**Goal of the exercise**
When you retype the data, keep every word exactly and include none of the pictures.

[Stored items]
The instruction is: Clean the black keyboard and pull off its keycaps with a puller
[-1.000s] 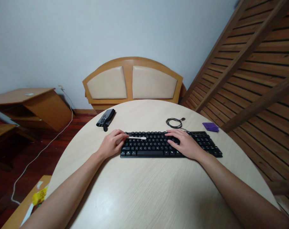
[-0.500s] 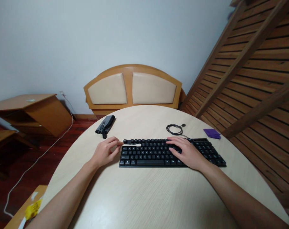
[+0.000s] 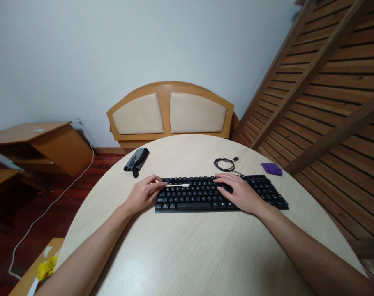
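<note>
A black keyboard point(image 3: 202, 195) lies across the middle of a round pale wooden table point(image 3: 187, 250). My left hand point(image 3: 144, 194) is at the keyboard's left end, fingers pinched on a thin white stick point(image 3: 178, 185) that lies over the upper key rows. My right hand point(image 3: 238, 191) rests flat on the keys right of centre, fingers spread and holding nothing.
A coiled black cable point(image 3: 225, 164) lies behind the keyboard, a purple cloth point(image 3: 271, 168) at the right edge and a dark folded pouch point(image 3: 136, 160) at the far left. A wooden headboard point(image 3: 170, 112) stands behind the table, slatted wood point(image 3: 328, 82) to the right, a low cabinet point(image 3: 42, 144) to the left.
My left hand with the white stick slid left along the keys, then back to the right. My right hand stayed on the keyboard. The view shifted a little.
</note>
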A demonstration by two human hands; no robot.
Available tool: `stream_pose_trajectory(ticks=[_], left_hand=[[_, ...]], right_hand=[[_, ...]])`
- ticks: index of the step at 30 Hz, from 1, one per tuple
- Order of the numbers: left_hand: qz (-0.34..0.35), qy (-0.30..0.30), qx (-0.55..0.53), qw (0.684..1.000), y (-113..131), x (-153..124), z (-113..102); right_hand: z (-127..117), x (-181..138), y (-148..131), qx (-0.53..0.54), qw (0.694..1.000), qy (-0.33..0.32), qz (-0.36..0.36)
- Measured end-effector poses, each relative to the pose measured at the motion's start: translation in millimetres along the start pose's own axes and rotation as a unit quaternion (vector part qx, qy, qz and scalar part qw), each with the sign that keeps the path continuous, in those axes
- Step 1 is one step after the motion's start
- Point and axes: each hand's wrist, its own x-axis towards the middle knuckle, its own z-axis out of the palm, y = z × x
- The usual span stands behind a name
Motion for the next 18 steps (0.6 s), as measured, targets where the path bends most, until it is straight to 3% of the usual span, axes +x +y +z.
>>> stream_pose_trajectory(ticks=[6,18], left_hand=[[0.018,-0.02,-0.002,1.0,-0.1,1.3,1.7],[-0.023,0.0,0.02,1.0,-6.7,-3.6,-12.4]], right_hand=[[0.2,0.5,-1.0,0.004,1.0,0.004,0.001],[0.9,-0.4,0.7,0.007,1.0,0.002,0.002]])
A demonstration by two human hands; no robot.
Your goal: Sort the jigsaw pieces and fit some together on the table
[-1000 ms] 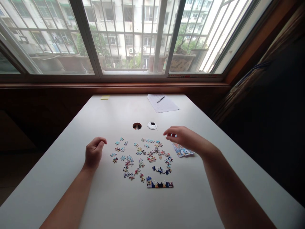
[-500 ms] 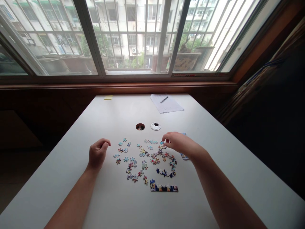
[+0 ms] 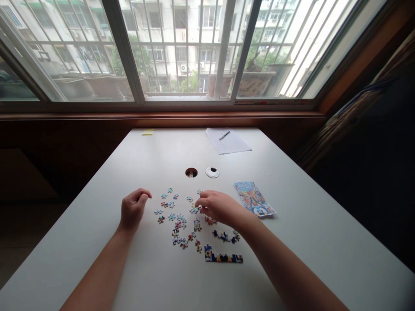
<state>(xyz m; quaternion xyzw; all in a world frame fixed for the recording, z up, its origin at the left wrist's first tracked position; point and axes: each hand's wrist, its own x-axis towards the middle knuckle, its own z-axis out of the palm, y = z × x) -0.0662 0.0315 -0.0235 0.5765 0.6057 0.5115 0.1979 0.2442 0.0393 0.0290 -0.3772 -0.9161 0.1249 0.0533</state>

**Answer section**
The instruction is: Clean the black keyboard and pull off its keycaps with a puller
[-1.000s] 
[-0.500s] 
[+0.000s] 
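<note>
A black keyboard point(image 3: 202, 195) lies across the middle of a round pale wooden table point(image 3: 187, 250). My left hand point(image 3: 144, 194) is at the keyboard's left end, fingers pinched on a thin white stick point(image 3: 178, 185) that lies over the upper key rows. My right hand point(image 3: 238, 191) rests flat on the keys right of centre, fingers spread and holding nothing.
A coiled black cable point(image 3: 225, 164) lies behind the keyboard, a purple cloth point(image 3: 271, 168) at the right edge and a dark folded pouch point(image 3: 136, 160) at the far left. A wooden headboard point(image 3: 170, 112) stands behind the table, slatted wood point(image 3: 328, 82) to the right, a low cabinet point(image 3: 42, 144) to the left.
My left hand with the white stick slid left along the keys, then back to the right. My right hand stayed on the keyboard. The view shifted a little.
</note>
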A demonstration by two human hands; no robot.
Available tool: `stream_pose_trajectory(ticks=[_], left_hand=[[_, ...]], right_hand=[[_, ...]])`
- ticks: index of the step at 30 Hz, from 1, one per tuple
- Order of the numbers: left_hand: qz (-0.34..0.35), qy (-0.30..0.30), qx (-0.55..0.53), qw (0.684..1.000), y (-113..131), x (-153..124), z (-113..102); right_hand: z (-127..117), x (-181..138), y (-148..131), qx (-0.53..0.54), qw (0.694..1.000), qy (-0.33..0.32), qz (-0.36..0.36)
- Measured end-effector poses, each relative to the pose measured at the motion's start: translation in millimetres along the start pose's own axes and rotation as a unit quaternion (vector part qx, qy, qz and scalar part qw), each with the sign that keeps the path continuous, in those axes
- Step 1 is one step after the motion's start
- Point and axes: each hand's wrist, its own x-axis towards the middle knuckle, its own z-axis out of the palm, y = z × x
- The usual span stands behind a name
Motion for the next 18 steps (0.6 s), as measured, targets where the path bends most, until it is straight to 3% of the usual span, axes +x +y +z.
>>> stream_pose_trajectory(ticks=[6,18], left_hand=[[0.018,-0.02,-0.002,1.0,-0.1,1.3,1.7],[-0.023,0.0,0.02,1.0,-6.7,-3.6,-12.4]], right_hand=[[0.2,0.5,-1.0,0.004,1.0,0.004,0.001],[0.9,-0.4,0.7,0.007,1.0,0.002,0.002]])
A demonstration by two human hands; no robot.
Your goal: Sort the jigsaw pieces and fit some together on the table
[-1000 ms] 
[-500 ms] 
[+0 ms] 
<state>(xyz m; quaternion xyzw; all in a world frame fixed for the recording, z up, its origin at the left wrist's first tracked position; point and axes: each hand's wrist, its own x-axis towards the middle knuckle, its own z-axis out of the palm, y = z × x) -0.0662 0.0315 -0.0235 0.5765 0.6057 0.5115 0.1979 0.2442 0.0393 0.0290 -0.3772 -0.9161 0.1249 0.0533</state>

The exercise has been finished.